Basal plane dislocation reduction for 8° off-cut, 4H-SiC using in situ variable temperature growth interruptions

Abstract

In situ growth interrupts were executed during the growth of 8° off-cut 4H-SiC epitaxial layers to determine the dependence of the efficiency for converting basal plane dislocations (BPDs) to threading edge dislocations (TEDs) on the interrupt temperature. Three samples were grown with 15min growth interrupts executed near the middle of a 30–40μm thick, n-type doped layer at 1400, 1500, and 1580°C. Ultraviolet photoluminescence (UVPL) mapping of these layers reveals the BPDs and permits the observation of how these defects extend into and through the epilayer.

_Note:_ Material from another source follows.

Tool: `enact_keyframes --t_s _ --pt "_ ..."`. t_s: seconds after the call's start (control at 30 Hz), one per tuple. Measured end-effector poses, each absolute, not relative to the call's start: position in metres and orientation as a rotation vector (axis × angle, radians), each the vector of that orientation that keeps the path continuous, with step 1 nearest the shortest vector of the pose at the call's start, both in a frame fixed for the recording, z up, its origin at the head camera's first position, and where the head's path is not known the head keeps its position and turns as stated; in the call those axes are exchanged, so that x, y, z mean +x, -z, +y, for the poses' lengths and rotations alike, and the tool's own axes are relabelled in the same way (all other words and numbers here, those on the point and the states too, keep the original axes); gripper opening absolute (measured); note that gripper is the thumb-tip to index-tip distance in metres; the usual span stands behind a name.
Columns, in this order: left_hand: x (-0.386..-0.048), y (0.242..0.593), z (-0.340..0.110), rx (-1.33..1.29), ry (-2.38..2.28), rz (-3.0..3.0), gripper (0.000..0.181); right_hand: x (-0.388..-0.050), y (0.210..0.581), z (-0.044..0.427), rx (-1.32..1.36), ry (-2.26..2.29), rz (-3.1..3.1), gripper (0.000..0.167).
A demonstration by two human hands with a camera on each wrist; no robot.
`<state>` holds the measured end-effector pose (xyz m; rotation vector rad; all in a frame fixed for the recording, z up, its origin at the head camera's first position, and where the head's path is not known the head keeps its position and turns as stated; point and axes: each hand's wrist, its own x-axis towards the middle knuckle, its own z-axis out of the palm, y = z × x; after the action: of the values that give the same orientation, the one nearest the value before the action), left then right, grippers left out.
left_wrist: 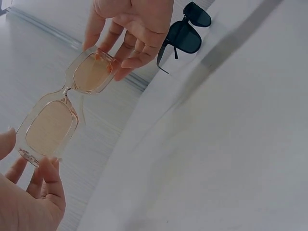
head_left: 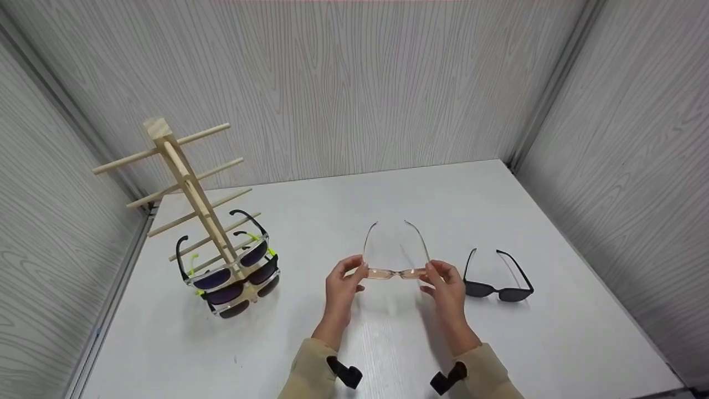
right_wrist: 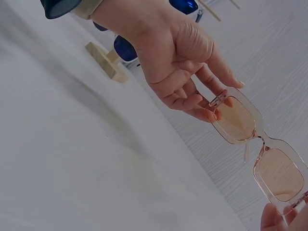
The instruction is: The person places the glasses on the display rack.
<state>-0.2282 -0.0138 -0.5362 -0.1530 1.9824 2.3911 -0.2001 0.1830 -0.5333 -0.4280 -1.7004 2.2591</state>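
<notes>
Clear-framed glasses with pale orange lenses (head_left: 381,274) are held up between both hands in the head view, temples unfolded and pointing away from the person. The left hand (head_left: 342,288) pinches one outer corner of the frame, and the right hand (head_left: 447,291) pinches the other. In the left wrist view the glasses (left_wrist: 52,127) hang between the fingertips of the left hand (left_wrist: 33,197) and the right hand (left_wrist: 134,29). The right wrist view shows the same glasses (right_wrist: 279,174) with the right hand (right_wrist: 178,57) gripping the nearer end.
Left on the white table (head_left: 354,216) stands a wooden rack (head_left: 194,194) with several pegs; three pairs of sunglasses (head_left: 224,293) hang on its lower part. Black sunglasses (head_left: 513,295) lie unfolded just right of the right hand. Panelled walls (head_left: 354,83) enclose the back and sides.
</notes>
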Motion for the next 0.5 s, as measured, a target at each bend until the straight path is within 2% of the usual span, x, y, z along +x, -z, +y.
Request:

From the lateral length of the BPDs in the UVPL wafer map, it was determined whether or not the BPD converted into a TED at the growth interrupt interface. The percentage of BPDs that converted for the 1400, 1500, and 1580°C interrupts were 20%, 28%, and 51%, respectively. The proposed cause for the higher conversion rate at the interrupt temperature of 1580°C is the higher etching rate that occurs at this temperature, and it is presumed that there is an enhanced etch rate where the BPD intersects the surface which will result in etch pit decorations. It was also observed that no new in-grown stacking faults formed at the growth interrupt interface, as has been observed for ex situ growth interrupts.